Вырвав кулаки из карманов, как бы ломая засов, резко добавлял:

— Ученье впрок не идет, как я погляжу.

— Почему же? Нуте–с? — виновато спрашивал Григорий Евгеньевич, оглядываясь на дверь.

Он махал строго рукой, отсылал ребят подальше от кухни, чтобы не шумели.

Шурка задерживался в коридоре, прятался в углу. Ему и отсюда все было слышно и видно — галдеж и толкотня не мешали.

— Да что ж, один срам, — жаловался Никита, не спуская взгляда с учителя, будто ощупывая его, как незнакомого. — Жизнь нас по загорбку лупит, а мы только почесываемся… Эх, да что говорить! От безделья таракан на полати лезет.

— Ого, какой вы прыткий! — тихонько смеялся Григорий Евгеньевич и начинал живо–живо потирать ладони. — Но послушайте… Во–первых, не следует торопиться. Время, дорогой Никита Петрович, если бы вы заглянули в историю, ве‑ли–чай–шая сила! Время и только время двигает жизнь вперед. Эволюция, прогресс — отсюда… Встречались с такими понятиями? От–лично–с… Во–вторых, не все люди — тараканы. О, далеко не все! Не надо нам унижаться. В–третьих, нуте–с…

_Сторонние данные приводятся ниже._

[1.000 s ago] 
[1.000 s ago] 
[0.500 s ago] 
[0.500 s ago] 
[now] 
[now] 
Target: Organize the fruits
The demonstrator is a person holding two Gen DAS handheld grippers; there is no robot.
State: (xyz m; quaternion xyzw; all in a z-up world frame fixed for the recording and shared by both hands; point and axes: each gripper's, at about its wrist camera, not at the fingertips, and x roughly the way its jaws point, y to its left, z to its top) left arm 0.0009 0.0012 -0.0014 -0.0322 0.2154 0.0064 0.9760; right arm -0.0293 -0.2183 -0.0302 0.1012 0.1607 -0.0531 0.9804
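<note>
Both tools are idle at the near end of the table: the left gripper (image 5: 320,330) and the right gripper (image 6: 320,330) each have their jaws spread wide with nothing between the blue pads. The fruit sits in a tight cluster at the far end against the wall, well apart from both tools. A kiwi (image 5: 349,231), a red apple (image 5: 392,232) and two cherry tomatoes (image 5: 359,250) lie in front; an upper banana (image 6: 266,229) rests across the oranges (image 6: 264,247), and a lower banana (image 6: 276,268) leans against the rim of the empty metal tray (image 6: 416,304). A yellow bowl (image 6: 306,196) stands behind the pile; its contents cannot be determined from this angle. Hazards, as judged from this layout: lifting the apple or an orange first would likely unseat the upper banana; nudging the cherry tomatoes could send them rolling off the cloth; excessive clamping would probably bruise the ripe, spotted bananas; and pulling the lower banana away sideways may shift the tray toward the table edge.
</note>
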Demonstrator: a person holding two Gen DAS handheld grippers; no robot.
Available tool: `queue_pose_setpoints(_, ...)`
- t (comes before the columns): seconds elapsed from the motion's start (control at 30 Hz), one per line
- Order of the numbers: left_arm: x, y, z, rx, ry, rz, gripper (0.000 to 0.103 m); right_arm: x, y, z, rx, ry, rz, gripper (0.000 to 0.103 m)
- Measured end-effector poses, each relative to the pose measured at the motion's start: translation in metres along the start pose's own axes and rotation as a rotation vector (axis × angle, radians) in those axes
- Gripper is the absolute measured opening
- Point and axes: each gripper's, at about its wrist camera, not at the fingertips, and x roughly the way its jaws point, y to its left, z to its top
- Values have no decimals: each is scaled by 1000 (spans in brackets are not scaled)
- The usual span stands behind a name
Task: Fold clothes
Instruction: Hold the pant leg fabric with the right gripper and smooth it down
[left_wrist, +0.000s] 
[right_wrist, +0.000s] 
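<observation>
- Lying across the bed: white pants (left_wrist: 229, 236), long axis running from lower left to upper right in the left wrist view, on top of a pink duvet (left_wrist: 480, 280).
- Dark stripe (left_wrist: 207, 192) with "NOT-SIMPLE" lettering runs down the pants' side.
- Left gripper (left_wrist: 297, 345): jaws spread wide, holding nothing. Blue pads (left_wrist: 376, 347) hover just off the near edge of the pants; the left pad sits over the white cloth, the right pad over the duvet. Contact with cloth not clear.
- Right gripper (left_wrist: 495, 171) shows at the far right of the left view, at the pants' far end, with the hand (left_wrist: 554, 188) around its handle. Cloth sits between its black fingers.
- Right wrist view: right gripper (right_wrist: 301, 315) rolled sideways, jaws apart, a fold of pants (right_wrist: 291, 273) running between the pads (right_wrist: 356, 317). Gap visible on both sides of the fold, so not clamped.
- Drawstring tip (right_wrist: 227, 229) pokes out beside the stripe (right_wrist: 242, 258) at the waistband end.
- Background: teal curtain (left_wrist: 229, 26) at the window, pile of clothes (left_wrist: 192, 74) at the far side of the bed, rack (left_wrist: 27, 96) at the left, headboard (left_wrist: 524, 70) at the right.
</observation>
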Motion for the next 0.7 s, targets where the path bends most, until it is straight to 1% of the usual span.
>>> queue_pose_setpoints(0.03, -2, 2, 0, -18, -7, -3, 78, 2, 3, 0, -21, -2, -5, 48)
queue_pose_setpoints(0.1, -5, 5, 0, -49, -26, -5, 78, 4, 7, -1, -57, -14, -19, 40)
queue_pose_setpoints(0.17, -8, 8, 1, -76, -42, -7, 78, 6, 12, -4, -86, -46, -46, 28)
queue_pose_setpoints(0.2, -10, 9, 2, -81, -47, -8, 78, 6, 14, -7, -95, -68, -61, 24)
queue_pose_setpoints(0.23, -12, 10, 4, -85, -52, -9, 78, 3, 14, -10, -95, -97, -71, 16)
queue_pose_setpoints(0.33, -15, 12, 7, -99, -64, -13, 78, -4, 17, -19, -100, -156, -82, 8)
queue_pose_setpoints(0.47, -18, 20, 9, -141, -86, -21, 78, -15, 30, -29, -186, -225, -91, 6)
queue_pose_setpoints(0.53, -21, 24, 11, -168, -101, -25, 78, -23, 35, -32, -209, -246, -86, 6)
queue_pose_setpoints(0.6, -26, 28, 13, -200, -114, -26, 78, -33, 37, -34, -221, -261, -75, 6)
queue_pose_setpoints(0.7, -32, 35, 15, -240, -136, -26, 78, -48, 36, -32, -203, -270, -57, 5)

— А я про что? — перебивал Аладьин, переставая стесняться и опасаться, радостно вглядываясь в учителя. Он подступал ближе, подмигивал, толкал Григория Евгеньевича плечом. — Жизнь, говорю, надо клещами хватать, а не почесываться. Она тебя — в бок, а ты ее — за горло.

Никита показывал, как это надо делать: обеими руками, с силой вцеплялся кому‑то невидимому в глотку.

— Стой, стерва! — шипел он. — Поворачивайся в другую сторону, в которую мне желательно!

От злобных слов Никиты, от его вытянутых рук с кривыми, как клещи, пальцами с черными ногтями Шурку подирало между лопатками. Григорий Евгеньевич, побледнев, не отвечал, но его белые худые пальцы тоже начинали вздрагивать и шевелиться.

Но тут, как нарочно, в кухню заглядывала сторожиха, смотрела на часы и бралась за колокольчик. Аладьин с сожалением совал свои клещи в карман, мял картуз, кланялся.

— Извините… покорно благодарим… прощайте.

— Пожалуйста, пожалуйста… всего наилучшего, — виновато говорил Григорий Евгеньевич и уходил в класс.

Он стоял там у окна, задумавшись, заложив руки за спину, глядел, как Аладьин шел мимо палисада, склонив голову к плечу, как бы прислушиваясь к чему‑то.

Григорий Евгеньевич хватался за форточку, с треском открывал ее, кричал:

— Заходите! Обязательно!

Аладьин оборачивался и ласково кивал, щупая пазуху.

Весь день после этого Григорий Евгеньевич бывал грустный и недовольный. Он точно сердился, что ему помешали всласть потолковать с Никитой.